_WHAT YOU WILL DO_
Could you restate the whole listing word for word?

(SUPPLIED DATA begins)

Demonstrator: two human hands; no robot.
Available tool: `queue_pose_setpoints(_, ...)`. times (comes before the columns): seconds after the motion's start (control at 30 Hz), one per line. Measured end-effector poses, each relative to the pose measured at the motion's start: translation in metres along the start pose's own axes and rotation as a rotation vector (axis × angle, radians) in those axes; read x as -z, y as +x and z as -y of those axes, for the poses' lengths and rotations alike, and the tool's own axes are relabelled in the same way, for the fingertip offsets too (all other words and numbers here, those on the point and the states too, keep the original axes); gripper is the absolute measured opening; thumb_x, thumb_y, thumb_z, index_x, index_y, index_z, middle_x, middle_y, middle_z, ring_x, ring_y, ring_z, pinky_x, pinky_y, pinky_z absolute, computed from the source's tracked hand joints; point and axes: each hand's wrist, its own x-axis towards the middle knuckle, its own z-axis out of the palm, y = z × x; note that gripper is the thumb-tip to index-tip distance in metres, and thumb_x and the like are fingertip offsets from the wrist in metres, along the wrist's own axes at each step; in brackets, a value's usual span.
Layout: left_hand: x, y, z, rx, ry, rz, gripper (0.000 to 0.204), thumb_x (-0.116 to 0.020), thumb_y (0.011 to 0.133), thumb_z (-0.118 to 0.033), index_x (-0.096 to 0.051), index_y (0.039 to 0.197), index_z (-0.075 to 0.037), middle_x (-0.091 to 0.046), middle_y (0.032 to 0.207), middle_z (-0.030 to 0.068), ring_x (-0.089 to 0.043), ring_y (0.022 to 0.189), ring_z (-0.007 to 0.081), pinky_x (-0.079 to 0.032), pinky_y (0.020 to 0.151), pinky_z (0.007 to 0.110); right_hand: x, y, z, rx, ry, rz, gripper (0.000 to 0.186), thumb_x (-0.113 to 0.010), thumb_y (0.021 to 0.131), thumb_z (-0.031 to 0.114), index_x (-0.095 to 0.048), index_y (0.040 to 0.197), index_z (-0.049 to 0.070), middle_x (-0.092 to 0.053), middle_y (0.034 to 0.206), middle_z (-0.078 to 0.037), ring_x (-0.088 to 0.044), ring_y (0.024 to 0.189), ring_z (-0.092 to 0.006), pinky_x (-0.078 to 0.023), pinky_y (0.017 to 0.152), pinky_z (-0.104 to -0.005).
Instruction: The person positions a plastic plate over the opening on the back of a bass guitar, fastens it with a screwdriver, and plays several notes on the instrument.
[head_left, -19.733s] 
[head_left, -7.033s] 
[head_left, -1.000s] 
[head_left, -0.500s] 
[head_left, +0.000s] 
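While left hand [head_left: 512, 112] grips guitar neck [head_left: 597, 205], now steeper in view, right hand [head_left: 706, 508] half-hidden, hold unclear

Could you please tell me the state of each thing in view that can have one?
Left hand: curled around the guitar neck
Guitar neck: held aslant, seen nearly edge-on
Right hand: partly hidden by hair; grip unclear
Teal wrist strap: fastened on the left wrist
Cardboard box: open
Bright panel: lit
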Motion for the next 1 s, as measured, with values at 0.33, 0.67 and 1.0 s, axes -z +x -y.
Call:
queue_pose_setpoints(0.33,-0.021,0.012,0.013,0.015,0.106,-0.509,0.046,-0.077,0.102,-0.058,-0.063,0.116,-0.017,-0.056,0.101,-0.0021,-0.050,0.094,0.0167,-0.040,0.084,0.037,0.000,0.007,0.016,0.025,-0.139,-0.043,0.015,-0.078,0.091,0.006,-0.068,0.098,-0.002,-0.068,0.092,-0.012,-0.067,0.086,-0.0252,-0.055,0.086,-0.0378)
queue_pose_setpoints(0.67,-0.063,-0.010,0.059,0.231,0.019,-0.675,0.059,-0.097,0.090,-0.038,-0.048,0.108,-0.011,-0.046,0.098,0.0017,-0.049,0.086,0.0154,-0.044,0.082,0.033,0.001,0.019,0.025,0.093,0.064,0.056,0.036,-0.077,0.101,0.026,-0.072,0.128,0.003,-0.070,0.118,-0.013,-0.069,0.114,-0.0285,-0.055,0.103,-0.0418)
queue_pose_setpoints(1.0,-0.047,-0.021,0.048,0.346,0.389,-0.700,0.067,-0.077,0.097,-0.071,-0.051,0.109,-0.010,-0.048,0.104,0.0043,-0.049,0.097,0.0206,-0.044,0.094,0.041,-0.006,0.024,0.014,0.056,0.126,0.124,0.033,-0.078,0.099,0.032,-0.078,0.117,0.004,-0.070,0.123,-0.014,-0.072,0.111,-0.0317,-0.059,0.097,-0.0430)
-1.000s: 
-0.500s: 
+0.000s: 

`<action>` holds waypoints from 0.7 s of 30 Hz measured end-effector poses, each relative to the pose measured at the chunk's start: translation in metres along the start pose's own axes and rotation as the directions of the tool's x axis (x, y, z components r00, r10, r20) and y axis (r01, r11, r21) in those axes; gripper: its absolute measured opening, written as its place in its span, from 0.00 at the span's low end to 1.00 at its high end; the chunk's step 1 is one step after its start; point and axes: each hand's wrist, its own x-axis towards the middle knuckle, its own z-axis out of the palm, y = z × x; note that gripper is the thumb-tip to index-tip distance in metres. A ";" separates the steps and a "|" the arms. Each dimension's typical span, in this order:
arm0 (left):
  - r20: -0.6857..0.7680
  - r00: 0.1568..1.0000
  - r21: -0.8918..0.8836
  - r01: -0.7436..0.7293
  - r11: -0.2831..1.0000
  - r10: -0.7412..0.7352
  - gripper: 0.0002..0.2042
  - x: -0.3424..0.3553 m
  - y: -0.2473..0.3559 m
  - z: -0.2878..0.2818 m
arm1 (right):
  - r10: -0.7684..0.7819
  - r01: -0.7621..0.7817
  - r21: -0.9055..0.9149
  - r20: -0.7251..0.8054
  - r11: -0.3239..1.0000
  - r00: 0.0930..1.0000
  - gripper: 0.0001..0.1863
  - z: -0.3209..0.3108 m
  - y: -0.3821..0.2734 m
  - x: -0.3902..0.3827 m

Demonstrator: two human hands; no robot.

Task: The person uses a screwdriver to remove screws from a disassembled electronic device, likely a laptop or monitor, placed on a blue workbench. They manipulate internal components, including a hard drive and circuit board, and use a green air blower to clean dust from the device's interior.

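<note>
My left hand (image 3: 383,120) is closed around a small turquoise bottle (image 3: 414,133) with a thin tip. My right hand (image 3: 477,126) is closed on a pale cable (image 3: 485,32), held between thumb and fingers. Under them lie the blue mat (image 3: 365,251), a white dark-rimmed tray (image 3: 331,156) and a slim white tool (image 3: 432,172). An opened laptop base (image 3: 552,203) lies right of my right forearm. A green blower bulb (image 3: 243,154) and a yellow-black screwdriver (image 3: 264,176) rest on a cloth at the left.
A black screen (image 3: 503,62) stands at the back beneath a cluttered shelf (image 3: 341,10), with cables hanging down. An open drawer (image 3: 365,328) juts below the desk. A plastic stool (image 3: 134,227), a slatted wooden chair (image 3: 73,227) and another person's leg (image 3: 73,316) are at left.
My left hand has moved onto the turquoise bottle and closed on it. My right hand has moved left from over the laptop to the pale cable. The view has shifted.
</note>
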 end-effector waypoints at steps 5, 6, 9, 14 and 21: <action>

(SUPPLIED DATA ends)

_ANSWER FOR THE TASK_
Demonstrator: two human hands; no robot.
Available tool: `queue_pose_setpoints(_, ...)`. times (comes before the columns): seconds after the motion's start (control at 30 Hz), one per line. Measured end-effector poses, each relative to the pose measured at the motion's start: translation in metres along the start pose's own axes and rotation as a rotation vector (axis × angle, radians) in those axes; read x as -z, y as +x and z as -y of those axes, for the poses' lengths and rotations alike, and the tool's own axes are relabelled in the same way, for the fingertip offsets too (all other words and numbers here, those on the point and the states too, keep the original axes); gripper is the absolute measured opening; thumb_x, thumb_y, thumb_z, index_x, index_y, index_z, middle_x, middle_y, middle_z, ring_x, ring_y, ring_z, pinky_x, pinky_y, pinky_z absolute, computed from the source's tracked hand joints; point and axes: each hand's wrist, its own x-axis towards the middle knuckle, its own z-axis out of the palm, y = z × x; note that gripper is the thumb-tip to index-tip distance in metres, and thumb_x and the like are fingertip offsets from the wrist in metres, along the wrist's own axes at each step; in brackets, a value's usual span.
Layout: left_hand: x, y, z, rx, ry, rz, gripper (0.000 to 0.204), thumb_x (-0.116 to 0.020), thumb_y (0.011 to 0.133), thumb_z (-0.118 to 0.033), index_x (-0.096 to 0.051), index_y (0.039 to 0.197), index_z (-0.075 to 0.037), middle_x (-0.091 to 0.046), middle_y (0.032 to 0.207), middle_z (-0.030 to 0.068), ring_x (-0.089 to 0.043), ring_y (0.022 to 0.189), ring_z (-0.007 to 0.081), pinky_x (-0.079 to 0.032), pinky_y (0.020 to 0.151), pinky_z (0.007 to 0.110); right_hand: x, y, z, rx, ry, rz, gripper (0.000 to 0.186), thumb_x (-0.113 to 0.010), thumb_y (0.021 to 0.131), thumb_z (-0.031 to 0.114), index_x (-0.095 to 0.048), index_y (0.040 to 0.197), index_z (-0.049 to 0.070), middle_x (-0.092 to 0.053), middle_y (0.034 to 0.206), middle_z (-0.078 to 0.037), ring_x (-0.088 to 0.044), ring_y (0.024 to 0.189), ring_z (-0.092 to 0.006), pinky_x (-0.078 to 0.023), pinky_y (0.017 to 0.152), pinky_z (-0.104 to -0.005).
Instruction: The person positions a plastic plate over the opening on the back of a bass guitar, fastens it with a screwdriver, and plays several notes on the instrument.
[head_left, -19.733s] 
[head_left, -7.033s] 
[head_left, -1.000s] 
[head_left, -0.500s] 
[head_left, +0.000s] 
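While left hand [head_left: 512, 112] grips guitar neck [head_left: 597, 205], now steeper in view, right hand [head_left: 706, 508] half-hidden, hold unclear

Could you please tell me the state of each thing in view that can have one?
Left hand: curled around the guitar neck
Guitar neck: held aslant, seen nearly edge-on
Right hand: partly hidden by hair; grip unclear
Teal wrist strap: fastened on the left wrist
Cardboard box: open
Bright panel: lit
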Motion for the next 1 s, as measured, with values at 0.33, 0.67 and 1.0 s, axes -z +x -y.
Call:
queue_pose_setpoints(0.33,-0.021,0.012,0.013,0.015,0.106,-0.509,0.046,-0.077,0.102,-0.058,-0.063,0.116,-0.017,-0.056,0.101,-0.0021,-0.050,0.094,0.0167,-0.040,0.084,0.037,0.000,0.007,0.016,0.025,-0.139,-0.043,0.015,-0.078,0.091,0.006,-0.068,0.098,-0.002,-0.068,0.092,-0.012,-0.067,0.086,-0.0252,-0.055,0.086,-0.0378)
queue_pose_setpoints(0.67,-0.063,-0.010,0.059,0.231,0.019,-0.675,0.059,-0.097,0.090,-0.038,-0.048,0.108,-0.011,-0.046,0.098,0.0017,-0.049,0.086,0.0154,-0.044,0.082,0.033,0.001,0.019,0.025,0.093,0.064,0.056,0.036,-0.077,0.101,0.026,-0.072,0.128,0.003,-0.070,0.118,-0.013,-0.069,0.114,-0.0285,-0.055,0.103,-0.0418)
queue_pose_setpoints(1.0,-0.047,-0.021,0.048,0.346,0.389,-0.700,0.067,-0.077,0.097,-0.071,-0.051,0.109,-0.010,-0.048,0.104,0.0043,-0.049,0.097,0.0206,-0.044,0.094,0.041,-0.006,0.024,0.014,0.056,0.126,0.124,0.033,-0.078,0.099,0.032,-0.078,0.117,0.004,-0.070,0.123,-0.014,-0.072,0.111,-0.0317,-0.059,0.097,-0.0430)
-1.000s: 
-0.500s: 
+0.000s: 

`<action>` holds waypoints from 0.7 s of 30 Hz measured end-effector poses, each relative to the pose measured at the chunk's start: translation in metres along the start pose's own axes and rotation as the directions of the tool's x axis (x, y, z components r00, r10, r20) and y axis (r01, r11, r21) in those axes; gripper: its absolute measured opening, written as its place in its span, from 0.00 at the span's low end to 1.00 at its high end; the chunk's step 1 is one step after its start; point and axes: each hand's wrist, its own x-axis towards the middle knuckle, its own z-axis out of the palm, y = z × x; note that gripper is the thumb-tip to index-tip distance in metres. A ";" separates the steps and a "|" the arms. Each dimension's typical span, in this order:
arm0 (left):
  - r20: -0.6857..0.7680
  - r00: 0.1568..1.0000
  - r21: -0.8918..0.8836
  - r01: -0.7436..0.7293
  - r11: -0.2831..1.0000
  - r10: -0.7412..0.7352
  - gripper: 0.0002..0.2042
  - x: -0.3424..0.3553 m
  - y: -0.2473..0.3559 m
  - z: -0.2878..0.2818 m
arm1 (right):
  - r10: -0.7684..0.7819
  - r01: -0.7621..0.7817
  - r21: -0.9055..0.9149
  - r20: -0.7251..0.8054
  - r11: -0.3239..1.0000
  - r00: 0.0930..1.0000
  - gripper: 0.0001..0.1863
  - z: -0.3209..0.3108 m
  - y: -0.3821..0.2734 m
  - x: -0.3902..0.3827 m

Demonstrator: two human hands; no robot.

Task: The person uses a screwdriver to remove screws from a disassembled electronic device, likely a laptop or monitor, placed on a blue workbench. They manipulate internal components, including a hard drive and circuit board, and use a green air blower to clean dust from the device's interior.

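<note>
My left hand (image 3: 383,120) is closed around a small turquoise bottle (image 3: 414,133) with a thin tip. My right hand (image 3: 477,126) is closed on a pale cable (image 3: 485,32), held between thumb and fingers. Under them lie the blue mat (image 3: 365,251), a white dark-rimmed tray (image 3: 331,156) and a slim white tool (image 3: 432,172). An opened laptop base (image 3: 552,203) lies right of my right forearm. A green blower bulb (image 3: 243,154) and a yellow-black screwdriver (image 3: 264,176) rest on a cloth at the left.
A black screen (image 3: 503,62) stands at the back beneath a cluttered shelf (image 3: 341,10), with cables hanging down. An open drawer (image 3: 365,328) juts below the desk. A plastic stool (image 3: 134,227), a slatted wooden chair (image 3: 73,227) and another person's leg (image 3: 73,316) are at left.
My left hand has moved onto the turquoise bottle and closed on it. My right hand has moved left from over the laptop to the pale cable. The view has shifted.
</note>
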 end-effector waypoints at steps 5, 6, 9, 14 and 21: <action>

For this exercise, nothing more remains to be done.